Chaque jour pour me rendre au travail, il me fallait traverser un pont. Cela dura bien des mois. Pour rendre cette traversée moins ennuyeuse, j'avais choisi de bien regarder les gens que je croisais. Souvent les mêmes, chaque jour ! Et certains sont restés gravés dans mon souvenir.
Une jeune femme métisse, semblant très intelligente, avec le menton pointu des gens volontaires, paraissait souvent préoccupée. Il me semblait vraiment que j'avais besoin de prier pour elle, pour sa famille. A force de prier pour elle, elle m'était devenue chère. Et puis un jour, elle a disparu. Je n'ai jamais su ni où, ni pourquoi.

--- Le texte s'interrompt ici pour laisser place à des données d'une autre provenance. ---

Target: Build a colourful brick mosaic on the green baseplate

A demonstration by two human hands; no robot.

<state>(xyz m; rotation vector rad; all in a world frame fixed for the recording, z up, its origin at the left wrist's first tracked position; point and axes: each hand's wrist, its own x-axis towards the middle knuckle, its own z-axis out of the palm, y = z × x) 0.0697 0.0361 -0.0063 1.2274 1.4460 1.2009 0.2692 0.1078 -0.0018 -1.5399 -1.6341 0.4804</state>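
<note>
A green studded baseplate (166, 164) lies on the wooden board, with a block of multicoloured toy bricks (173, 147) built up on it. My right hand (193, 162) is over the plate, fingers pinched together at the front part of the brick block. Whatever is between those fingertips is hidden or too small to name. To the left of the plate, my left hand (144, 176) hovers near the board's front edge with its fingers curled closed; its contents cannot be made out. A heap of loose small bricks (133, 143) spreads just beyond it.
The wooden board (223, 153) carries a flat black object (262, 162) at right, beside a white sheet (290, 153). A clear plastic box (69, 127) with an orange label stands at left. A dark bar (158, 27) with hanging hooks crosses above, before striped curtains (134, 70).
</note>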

Je croisais aussi un vieil homme portant une lourde croix, avec une inscription sur son tee-shirt : « Jésus peut vous sauver de l'enfer » Je priais aussi pour lui, sa lourde croix m'impressionnait. » Pourtant quelque chose me gênait en lui. Etait-ce vraiment la meilleure façon d’évangéliser ?

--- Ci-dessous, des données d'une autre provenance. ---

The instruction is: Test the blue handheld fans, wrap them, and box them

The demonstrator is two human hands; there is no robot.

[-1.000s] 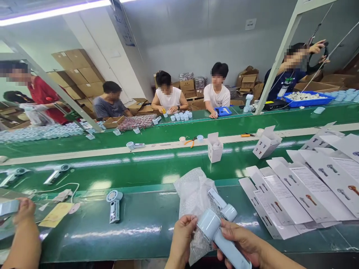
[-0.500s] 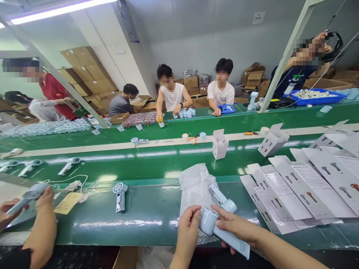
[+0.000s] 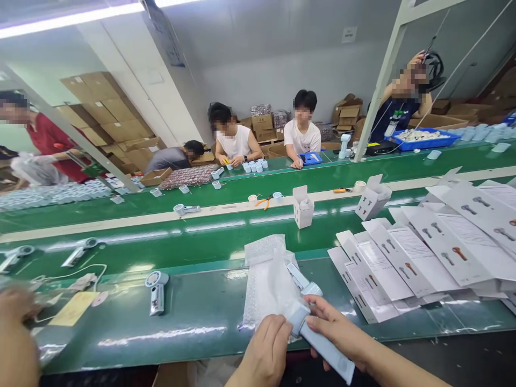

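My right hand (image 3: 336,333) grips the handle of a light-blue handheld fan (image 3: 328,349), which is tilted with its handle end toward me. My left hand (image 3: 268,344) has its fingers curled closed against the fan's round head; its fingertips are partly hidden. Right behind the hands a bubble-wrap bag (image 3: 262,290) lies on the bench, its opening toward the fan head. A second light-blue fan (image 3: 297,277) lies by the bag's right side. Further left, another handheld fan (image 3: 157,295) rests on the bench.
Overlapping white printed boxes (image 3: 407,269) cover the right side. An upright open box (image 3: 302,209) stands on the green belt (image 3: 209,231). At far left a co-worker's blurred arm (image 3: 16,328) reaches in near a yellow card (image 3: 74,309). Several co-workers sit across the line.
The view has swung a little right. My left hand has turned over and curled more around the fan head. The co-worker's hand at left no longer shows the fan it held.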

Mais celui dont je me souviens le plus c'est le clochard avec son chien. Un vrai clochard, en haillons, pas lavé, pas rasé, portant des sacs plastiques remplis de vieilles guenilles, du moins c'est qu'il me semblait. Un clochard classique, quoi ! Mais quand même pas si classique, sinon je l'aurais oublié ! Il faisait corps avec son chien. Et cela rendait le spectacle plus attachant. Un vieux chien qui tenait du boxer, visiblement un bon chien, affectueux, fidèle et qui ressemblait beaucoup à son maître. Il portait un sac formé de deux poches reposant sur ses reins. Deux poches bien remplies des affaires de son maître. Et ils marchaient toujours l'un à côté de l'autre. Pour moi, ils symbolisaient la véritable amitié. Souvent je me suis dit à cette époque : « Comme j'aimerais avoir quelqu'un à mes côtés pour porter mes fardeaux... »
Oui, c'est vraiment ce clochard et son chien dont je me souviens le mieux. C'est le rêve de chacun et je dirais même, c'est le désir ardent du cœur de chacun d'avoir un ami à ses côtés, avec un amour absolu, toujours présent dans les bons et les mauvais jours, sans jugement, et toujours prêt à porter nos fardeaux.

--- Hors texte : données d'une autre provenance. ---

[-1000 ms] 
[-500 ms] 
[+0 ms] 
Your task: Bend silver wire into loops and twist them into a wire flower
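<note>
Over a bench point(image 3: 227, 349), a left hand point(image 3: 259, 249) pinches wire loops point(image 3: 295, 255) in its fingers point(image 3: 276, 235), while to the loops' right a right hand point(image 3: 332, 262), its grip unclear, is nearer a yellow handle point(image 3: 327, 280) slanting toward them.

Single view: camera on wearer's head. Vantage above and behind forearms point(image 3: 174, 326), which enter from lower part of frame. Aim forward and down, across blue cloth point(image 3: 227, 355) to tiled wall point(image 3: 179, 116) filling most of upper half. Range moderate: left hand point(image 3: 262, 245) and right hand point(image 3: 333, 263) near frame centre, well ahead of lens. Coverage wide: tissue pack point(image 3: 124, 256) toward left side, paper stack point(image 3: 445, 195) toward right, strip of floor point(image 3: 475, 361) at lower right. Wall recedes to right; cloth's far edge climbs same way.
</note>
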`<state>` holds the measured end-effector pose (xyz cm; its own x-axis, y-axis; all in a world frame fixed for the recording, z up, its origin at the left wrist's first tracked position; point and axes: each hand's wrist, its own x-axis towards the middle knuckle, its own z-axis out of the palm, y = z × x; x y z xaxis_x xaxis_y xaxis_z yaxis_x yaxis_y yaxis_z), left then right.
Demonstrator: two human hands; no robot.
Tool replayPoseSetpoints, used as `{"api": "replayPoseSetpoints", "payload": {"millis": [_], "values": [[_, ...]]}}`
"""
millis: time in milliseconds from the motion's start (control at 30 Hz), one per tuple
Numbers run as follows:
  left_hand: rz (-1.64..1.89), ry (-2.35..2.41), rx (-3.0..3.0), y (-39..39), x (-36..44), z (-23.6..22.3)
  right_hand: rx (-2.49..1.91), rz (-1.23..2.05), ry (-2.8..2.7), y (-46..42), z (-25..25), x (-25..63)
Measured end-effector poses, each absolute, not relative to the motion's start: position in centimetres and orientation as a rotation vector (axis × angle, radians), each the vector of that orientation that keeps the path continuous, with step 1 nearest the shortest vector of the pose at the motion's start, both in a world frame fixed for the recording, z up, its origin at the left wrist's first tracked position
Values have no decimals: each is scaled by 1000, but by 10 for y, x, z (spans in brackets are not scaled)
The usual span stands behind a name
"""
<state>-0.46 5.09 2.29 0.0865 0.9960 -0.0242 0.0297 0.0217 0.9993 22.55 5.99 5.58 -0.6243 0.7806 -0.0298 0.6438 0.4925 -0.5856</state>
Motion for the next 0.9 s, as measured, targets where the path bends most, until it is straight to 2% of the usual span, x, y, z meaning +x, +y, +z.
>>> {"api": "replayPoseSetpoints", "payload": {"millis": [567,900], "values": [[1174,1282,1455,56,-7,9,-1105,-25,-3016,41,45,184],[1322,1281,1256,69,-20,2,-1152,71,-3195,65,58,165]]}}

Et en fait je me suis rendu compte par la suite que quelques fois, j'avais cet ami avec moi et parfois, c'est moi qui étais l'ami de quelqu'un. La Bible nous dit : « Portez les fardeaux les uns des autres ».
Quel privilège ! Secourir et être secourus. Ma vie n'est pas terminée et jusqu'à la fin, je veux me souvenir de ce que j'ai appris à travers ces trois personnes, sur le pont.